» **Work task**
Every record below, from the first line to the last, is to be set down again exactly.

::: Provided information

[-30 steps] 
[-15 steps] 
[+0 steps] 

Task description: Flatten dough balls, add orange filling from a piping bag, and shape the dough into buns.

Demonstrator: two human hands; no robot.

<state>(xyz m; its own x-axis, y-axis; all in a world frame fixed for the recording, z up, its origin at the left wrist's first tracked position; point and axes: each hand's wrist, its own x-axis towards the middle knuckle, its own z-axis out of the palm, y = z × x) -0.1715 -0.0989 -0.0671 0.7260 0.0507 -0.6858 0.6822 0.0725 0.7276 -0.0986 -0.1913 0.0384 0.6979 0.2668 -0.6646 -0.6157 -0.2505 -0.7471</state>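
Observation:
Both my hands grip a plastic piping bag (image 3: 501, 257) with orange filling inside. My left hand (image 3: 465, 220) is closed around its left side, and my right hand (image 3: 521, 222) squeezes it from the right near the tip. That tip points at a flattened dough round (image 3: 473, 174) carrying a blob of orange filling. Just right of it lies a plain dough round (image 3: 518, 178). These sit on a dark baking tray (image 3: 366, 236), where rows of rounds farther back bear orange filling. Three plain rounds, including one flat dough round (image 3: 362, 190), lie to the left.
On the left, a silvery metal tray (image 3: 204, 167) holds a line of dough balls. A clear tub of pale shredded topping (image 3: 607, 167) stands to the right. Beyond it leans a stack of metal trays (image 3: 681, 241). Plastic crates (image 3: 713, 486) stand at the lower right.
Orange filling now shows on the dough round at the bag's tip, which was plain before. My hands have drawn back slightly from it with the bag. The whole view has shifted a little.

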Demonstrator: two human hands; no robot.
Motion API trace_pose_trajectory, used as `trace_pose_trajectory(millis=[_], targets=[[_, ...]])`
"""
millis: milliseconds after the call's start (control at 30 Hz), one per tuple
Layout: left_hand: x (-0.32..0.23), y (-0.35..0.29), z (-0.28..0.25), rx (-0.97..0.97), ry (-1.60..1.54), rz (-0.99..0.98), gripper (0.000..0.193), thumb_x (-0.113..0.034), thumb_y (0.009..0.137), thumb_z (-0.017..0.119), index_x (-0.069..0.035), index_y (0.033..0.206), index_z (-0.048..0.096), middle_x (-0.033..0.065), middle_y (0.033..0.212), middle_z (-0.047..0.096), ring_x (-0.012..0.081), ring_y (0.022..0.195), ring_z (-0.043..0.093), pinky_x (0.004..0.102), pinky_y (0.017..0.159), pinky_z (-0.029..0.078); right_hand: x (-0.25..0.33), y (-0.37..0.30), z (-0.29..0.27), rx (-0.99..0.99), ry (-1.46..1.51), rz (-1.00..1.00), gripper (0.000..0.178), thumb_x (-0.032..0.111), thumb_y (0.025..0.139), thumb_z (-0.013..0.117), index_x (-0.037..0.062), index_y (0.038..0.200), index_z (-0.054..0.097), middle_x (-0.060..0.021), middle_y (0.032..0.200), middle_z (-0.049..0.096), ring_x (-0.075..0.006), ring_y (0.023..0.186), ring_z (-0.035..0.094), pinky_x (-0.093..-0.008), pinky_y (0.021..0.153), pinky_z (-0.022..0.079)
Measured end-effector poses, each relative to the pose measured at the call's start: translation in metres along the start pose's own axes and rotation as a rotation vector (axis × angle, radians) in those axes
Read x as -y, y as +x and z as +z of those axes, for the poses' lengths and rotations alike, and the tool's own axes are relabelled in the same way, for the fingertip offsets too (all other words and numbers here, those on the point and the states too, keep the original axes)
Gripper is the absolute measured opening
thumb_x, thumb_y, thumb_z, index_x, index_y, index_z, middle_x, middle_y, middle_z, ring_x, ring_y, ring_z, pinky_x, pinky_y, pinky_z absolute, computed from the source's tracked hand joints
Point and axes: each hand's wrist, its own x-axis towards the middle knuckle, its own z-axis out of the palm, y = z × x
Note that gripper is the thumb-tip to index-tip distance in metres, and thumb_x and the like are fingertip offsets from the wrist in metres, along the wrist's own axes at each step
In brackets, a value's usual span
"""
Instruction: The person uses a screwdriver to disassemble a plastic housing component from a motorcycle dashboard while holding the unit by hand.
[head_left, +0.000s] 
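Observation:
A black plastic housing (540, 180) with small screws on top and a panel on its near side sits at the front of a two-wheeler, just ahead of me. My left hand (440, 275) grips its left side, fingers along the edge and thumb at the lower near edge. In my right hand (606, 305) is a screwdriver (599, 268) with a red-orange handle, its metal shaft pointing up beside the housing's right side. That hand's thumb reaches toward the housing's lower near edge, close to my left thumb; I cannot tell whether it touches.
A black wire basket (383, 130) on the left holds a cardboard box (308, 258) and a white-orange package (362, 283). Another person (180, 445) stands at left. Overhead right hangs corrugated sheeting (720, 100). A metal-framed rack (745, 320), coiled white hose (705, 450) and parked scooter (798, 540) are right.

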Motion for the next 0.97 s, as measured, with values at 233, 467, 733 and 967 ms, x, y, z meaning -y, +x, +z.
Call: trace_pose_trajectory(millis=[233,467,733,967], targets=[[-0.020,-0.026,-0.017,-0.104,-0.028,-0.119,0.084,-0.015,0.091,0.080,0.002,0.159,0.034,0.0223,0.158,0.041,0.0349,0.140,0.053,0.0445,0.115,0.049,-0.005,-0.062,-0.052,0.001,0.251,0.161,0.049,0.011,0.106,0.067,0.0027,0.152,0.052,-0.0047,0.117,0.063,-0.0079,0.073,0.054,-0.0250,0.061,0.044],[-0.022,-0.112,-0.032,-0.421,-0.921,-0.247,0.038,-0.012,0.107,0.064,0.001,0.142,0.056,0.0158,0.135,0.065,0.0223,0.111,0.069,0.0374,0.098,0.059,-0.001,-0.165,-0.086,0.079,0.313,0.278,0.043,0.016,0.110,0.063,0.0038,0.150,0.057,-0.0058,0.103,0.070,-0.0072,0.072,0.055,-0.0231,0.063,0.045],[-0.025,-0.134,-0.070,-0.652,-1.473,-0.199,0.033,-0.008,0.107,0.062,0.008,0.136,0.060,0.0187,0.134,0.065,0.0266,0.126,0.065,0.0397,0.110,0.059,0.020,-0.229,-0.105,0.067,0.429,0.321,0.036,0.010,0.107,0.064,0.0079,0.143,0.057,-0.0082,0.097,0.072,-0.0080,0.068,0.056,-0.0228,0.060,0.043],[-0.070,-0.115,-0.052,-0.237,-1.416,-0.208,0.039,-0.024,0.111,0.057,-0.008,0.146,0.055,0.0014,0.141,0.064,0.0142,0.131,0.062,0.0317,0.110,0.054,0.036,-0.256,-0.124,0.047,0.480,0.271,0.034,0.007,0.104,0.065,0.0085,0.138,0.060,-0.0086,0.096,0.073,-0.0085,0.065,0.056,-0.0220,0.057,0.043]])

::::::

» **Exercise output**
[-30 steps] 
[-15 steps] 
[+0 steps] 

Task description: Flatten dough balls, add orange filling from a piping bag, and shape the dough into buns.

Demonstrator: two human hands; no robot.

<state>(xyz m; its own x-axis, y-axis; all in a world frame fixed for the recording, z up, its origin at the left wrist's first tracked position; point and axes: each hand's wrist, its own x-axis towards the middle knuckle, its own z-axis out of the palm, y = z × x) -0.1715 -0.0989 -0.0671 0.7260 0.0507 -0.6858 0.6822 0.0725 0.7276 -0.0986 -0.1913 0.0384 0.6979 0.2668 -0.6646 -0.6157 -0.2505 -0.7471</state>
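Observation:
Both my hands grip a plastic piping bag (image 3: 501, 257) with orange filling inside. My left hand (image 3: 465, 220) is closed around its left side, and my right hand (image 3: 521, 222) squeezes it from the right near the tip. That tip points at a flattened dough round (image 3: 473, 174) carrying a blob of orange filling. Just right of it lies a plain dough round (image 3: 518, 178). These sit on a dark baking tray (image 3: 366, 236), where rows of rounds farther back bear orange filling. Three plain rounds, including one flat dough round (image 3: 362, 190), lie to the left.
On the left, a silvery metal tray (image 3: 204, 167) holds a line of dough balls. A clear tub of pale shredded topping (image 3: 607, 167) stands to the right. Beyond it leans a stack of metal trays (image 3: 681, 241). Plastic crates (image 3: 713, 486) stand at the lower right.
Orange filling now shows on the dough round at the bag's tip, which was plain before. My hands have drawn back slightly from it with the bag. The whole view has shifted a little.
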
Demonstrator: two human hands; no robot.
Motion API trace_pose_trajectory, used as `trace_pose_trajectory(millis=[_], targets=[[_, ...]])`
"""
millis: milliseconds after the call's start (control at 30 Hz), one per tuple
Layout: left_hand: x (-0.32..0.23), y (-0.35..0.29), z (-0.28..0.25), rx (-0.97..0.97), ry (-1.60..1.54), rz (-0.99..0.98), gripper (0.000..0.193), thumb_x (-0.113..0.034), thumb_y (0.009..0.137), thumb_z (-0.017..0.119), index_x (-0.069..0.035), index_y (0.033..0.206), index_z (-0.048..0.096), middle_x (-0.033..0.065), middle_y (0.033..0.212), middle_z (-0.047..0.096), ring_x (-0.012..0.081), ring_y (0.022..0.195), ring_z (-0.043..0.093), pinky_x (0.004..0.102), pinky_y (0.017..0.159), pinky_z (-0.029..0.078); right_hand: x (-0.25..0.33), y (-0.37..0.30), z (-0.29..0.27), rx (-0.99..0.99), ry (-1.46..1.51), rz (-1.00..1.00), gripper (0.000..0.178), thumb_x (-0.032..0.111), thumb_y (0.025..0.139), thumb_z (-0.013..0.117), index_x (-0.037..0.062), index_y (0.038..0.200), index_z (-0.054..0.097), middle_x (-0.060..0.021), middle_y (0.032..0.200), middle_z (-0.049..0.096), ring_x (-0.075..0.006), ring_y (0.023..0.186), ring_z (-0.035..0.094), pinky_x (-0.093..-0.008), pinky_y (0.021..0.153), pinky_z (-0.022..0.079)
Measured end-effector poses, each relative to the pose measured at the call's start: translation in metres along the start pose's own axes and rotation as a rotation vector (axis × angle, radians) in those axes
Read x as -y, y as +x and z as +z of those axes, for the poses' lengths and rotations alike, and the tool's own axes are relabelled in the same way, for the fingertip offsets too (all other words and numbers here, those on the point and the states too, keep the original axes)
Gripper is the absolute measured opening
thumb_x, thumb_y, thumb_z, index_x, index_y, index_z, middle_x, middle_y, middle_z, ring_x, ring_y, ring_z, pinky_x, pinky_y, pinky_z absolute, computed from the source's tracked hand joints
Point and axes: each hand's wrist, its own x-axis towards the middle knuckle, its own z-axis out of the palm, y = z × x
Note that gripper is the thumb-tip to index-tip distance in metres, and thumb_x and the like are fingertip offsets from the wrist in metres, along the wrist's own axes at each step
In brackets, a value's usual span
"""
Instruction: The person uses a screwdriver to disassemble a plastic housing component from a motorcycle dashboard while holding the unit by hand.
[head_left, +0.000s] 
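Observation:
A black plastic housing (540, 180) with small screws on top and a panel on its near side sits at the front of a two-wheeler, just ahead of me. My left hand (440, 275) grips its left side, fingers along the edge and thumb at the lower near edge. In my right hand (606, 305) is a screwdriver (599, 268) with a red-orange handle, its metal shaft pointing up beside the housing's right side. That hand's thumb reaches toward the housing's lower near edge, close to my left thumb; I cannot tell whether it touches.
A black wire basket (383, 130) on the left holds a cardboard box (308, 258) and a white-orange package (362, 283). Another person (180, 445) stands at left. Overhead right hangs corrugated sheeting (720, 100). A metal-framed rack (745, 320), coiled white hose (705, 450) and parked scooter (798, 540) are right.
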
Motion for the next 0.97 s, as measured, with values at 233, 467, 733 and 967 ms, x, y, z meaning -y, +x, +z.
Call: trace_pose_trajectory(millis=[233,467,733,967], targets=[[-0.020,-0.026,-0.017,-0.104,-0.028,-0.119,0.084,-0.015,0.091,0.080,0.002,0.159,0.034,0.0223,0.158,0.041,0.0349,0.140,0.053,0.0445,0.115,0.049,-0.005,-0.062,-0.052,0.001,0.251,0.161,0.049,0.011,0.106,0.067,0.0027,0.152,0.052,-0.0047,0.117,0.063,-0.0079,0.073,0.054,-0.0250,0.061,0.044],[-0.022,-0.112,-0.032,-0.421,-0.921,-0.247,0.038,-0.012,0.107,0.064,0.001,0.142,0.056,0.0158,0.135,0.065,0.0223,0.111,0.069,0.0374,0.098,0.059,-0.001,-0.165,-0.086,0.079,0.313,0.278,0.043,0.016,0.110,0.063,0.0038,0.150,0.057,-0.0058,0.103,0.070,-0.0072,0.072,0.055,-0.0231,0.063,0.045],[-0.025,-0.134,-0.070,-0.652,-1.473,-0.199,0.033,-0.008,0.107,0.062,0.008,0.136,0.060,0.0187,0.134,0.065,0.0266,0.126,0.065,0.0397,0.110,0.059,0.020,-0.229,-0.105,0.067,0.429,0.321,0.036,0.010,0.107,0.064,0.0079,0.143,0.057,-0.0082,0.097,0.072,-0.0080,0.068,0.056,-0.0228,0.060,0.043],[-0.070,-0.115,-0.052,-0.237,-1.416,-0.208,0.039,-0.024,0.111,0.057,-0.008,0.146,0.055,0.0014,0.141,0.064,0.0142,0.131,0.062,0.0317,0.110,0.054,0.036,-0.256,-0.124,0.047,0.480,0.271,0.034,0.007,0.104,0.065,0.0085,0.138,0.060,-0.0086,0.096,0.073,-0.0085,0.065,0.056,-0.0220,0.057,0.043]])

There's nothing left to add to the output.